Li plating on alloy with superior electro-mechanical stability for high energy density anode-free batteries

Anode-free batteries possess high energy density and avoid the use of reactive Li during battery fabrication, and thus are highly desirable for high energy density batteries. However, they encounter fast failure due to the inferior electrochemical reversibility. One main reason is the fast inactive Li accumulation caused by the coupling of side reactions and mechanics during complicated Li plating/stripping processes, among which, mechanical stability of plated Li on current collector is crucial but often ignored. To achieve good electro-mechanical stability, we construct a stable lithium-metal alloy interphase for Li plating, which sharps the Li deposition morphology and enhances the connection with deposited Li. The Li-metal alloy possesses reduced Li nucleation energy barrier and strong bonding with metallic Li, which enables dense and chunky Li deposits with firm connection with the substrate in sharp contrast the fully peeling off of metallic Li for bare Cu after 50 Li plating/stripping cycles.

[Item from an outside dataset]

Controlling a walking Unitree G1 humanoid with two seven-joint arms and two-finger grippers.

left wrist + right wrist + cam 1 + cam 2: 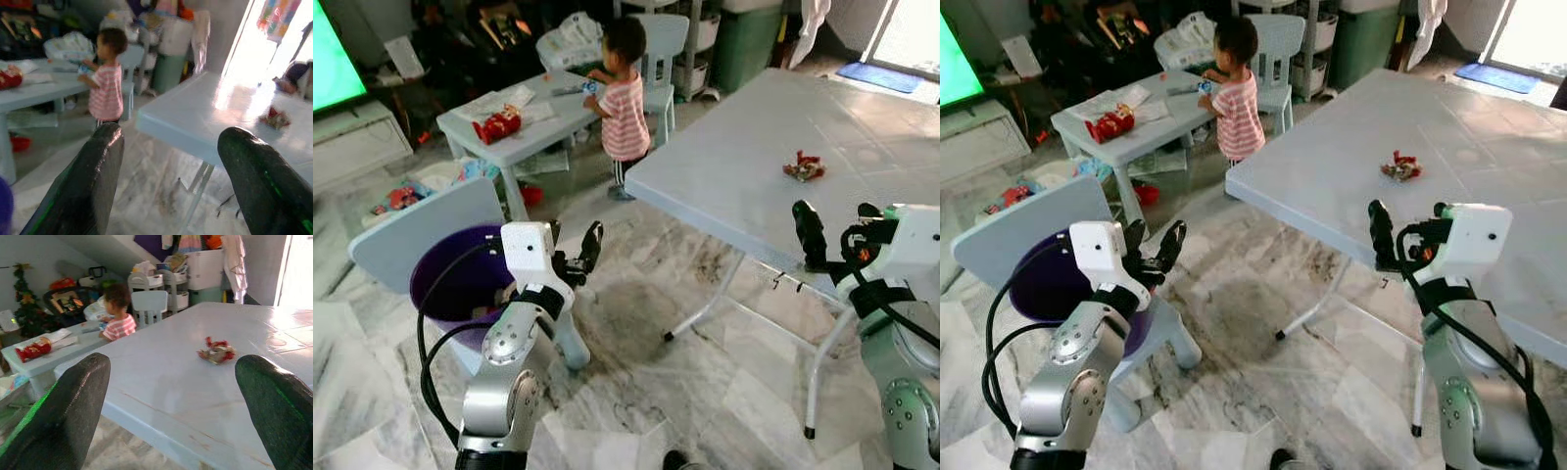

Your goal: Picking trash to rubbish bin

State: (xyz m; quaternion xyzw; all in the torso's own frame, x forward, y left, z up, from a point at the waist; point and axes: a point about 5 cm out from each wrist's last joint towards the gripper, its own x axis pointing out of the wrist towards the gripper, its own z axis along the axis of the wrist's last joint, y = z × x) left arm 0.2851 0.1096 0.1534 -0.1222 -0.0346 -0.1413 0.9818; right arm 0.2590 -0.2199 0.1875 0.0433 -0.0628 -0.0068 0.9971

A Li-Sn alloy-modified Cu anode displays stable Li plating/stripping cycling with average Coulombic efficiency of 94.1% for 400 cycles at 1 mA cm(-2) and 1 mAh cm(-2) , significantly outperforming the bare Cu electrode. As a demonstration, in an anode-free cell with Li rich Mn-based cathode, 16.7% increase in capacity and 14.1% increase in capacity retention for 20 cycles are achieved using alloy-modified anode. This sheds new insights on the improvement of dynamic mechanical stability between Li deposits and current collector by regulating Li plating and its connection with the current collector and guides the design of high-performance initial-Li-free anode.

Automated summary

Anode-free batteries with high energy density have the issue of fast failure due to poor electrochemical reversibility. To solve this problem, researchers have constructed a stable lithium-metal alloy interphase that improves the stability between lithium deposits and current collector, enhancing the connection of lithium deposits. The technique achieves higher efficiency and stability in lithium plating/stripping cycles by forming a stable lithium-metal alloy during lithium deposition.